Given a list of latitude and longitudes say
{{32.6123, -117.041}, {40.6973, -111.9}, {34.0276, -118.046},
{40.8231, -111.986}, {34.0446, -117.94}, {33.7389, -118.024}}
how can I find the area enclosed by the polygon formed by these points. In other words, how can I implement the 3D convex hull (surface area) on a set of lat-long pairs?
To find the area of these points, we first must convert to a projected coordinate system.

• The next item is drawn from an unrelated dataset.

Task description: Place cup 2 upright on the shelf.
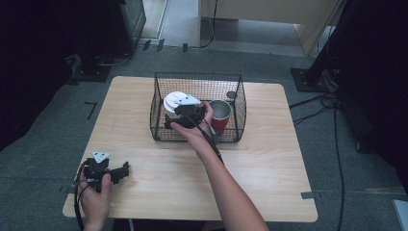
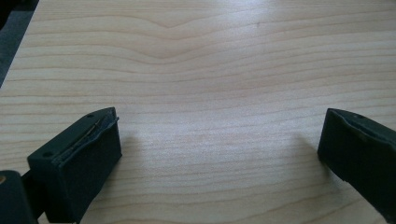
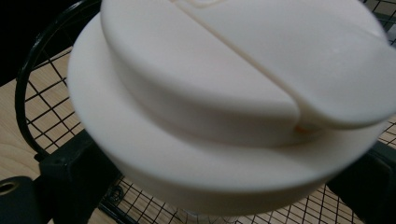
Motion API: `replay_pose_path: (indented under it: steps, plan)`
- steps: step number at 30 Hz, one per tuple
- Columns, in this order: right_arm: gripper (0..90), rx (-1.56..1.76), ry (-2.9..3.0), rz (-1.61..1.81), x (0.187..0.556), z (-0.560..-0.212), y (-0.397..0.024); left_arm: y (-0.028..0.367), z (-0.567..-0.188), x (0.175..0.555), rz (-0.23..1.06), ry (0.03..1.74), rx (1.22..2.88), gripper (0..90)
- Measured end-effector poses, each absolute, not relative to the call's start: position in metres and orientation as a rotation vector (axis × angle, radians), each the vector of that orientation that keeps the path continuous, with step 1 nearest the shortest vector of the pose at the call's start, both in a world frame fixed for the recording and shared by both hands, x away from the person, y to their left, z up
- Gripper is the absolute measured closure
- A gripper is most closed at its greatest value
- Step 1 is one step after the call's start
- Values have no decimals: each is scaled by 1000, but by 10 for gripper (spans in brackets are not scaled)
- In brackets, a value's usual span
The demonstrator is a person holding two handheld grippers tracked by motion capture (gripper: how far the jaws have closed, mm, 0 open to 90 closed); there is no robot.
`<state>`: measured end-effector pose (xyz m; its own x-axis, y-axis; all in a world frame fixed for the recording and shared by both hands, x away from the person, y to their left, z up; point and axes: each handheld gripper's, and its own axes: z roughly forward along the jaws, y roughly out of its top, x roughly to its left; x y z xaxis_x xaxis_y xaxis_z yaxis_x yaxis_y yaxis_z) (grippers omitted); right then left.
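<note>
The right tool (image 1: pixel 179 117) reaches into the black wire basket (image 1: pixel 159 101) at the middle of the counter (image 1: pixel 269 159), its jaws flanking the white lid (image 3: pixel 224 116) of a cup; in the right gripper view the black pads sit at either side beneath the lid's rim, and whether they press on it cannot be told. At three o'clock of that lid, just beside it inside the basket, stands a red cup (image 1: pixel 221 115) with a metal inside. The left tool (image 1: pixel 111 172) rests released at seven o'clock of the basket, well apart, jaws wide over bare wood
</note>
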<state>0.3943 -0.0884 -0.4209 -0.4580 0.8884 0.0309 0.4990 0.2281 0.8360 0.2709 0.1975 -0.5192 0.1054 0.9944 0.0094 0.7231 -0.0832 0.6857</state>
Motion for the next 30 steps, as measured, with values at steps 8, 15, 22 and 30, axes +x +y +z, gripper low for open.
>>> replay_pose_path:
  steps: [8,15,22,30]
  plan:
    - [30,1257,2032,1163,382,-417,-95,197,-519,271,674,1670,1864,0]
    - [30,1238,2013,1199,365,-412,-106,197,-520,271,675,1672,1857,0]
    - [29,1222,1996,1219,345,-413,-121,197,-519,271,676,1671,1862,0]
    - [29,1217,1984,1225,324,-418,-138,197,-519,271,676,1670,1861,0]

Since your points lie in multiple state plane systems, we'll use UTM zone 11 to convert your latitude longitudes.
Here are the points courtesy of new Wolfram Language functions...
latlons = {{32.6123, -117.041}, {40.6973, -111.9}, {34.0276, -118.046},
{40.8231, -111.986}, {34.0446, -117.94}, {33.7389, -118.024}};
GeoGraphics[GeoMarker/@latlons]
To do the conversion:
utm = GeoGridPosition[GeoPosition[#], "UTMZone11"][[1]] & /@ latlons
{{-3848.25, 3.60975*10^6}, {431132., 4.51949*10^6}, {-96605.2, 3.76722*10^6}, {423059., 4.53305*10^6}, {-86797.8, 3.76901*10^6}, {-94892.4, 3.73517*10^6}}
This returns coordinates in meters.
Now, using this code:
Graphics`Mesh`MeshInit[];
PolygonArea[utm]
7.43416*10^10
And let's convert to acres, lazily...
UnitConvert[Quantity[%, "meters squared"], "acres"]
1.83701*10^7 acres
Even so, these points are spread far apart in a strange order across multiple defined projected areas, so the area calculation may not be as accurate as possible.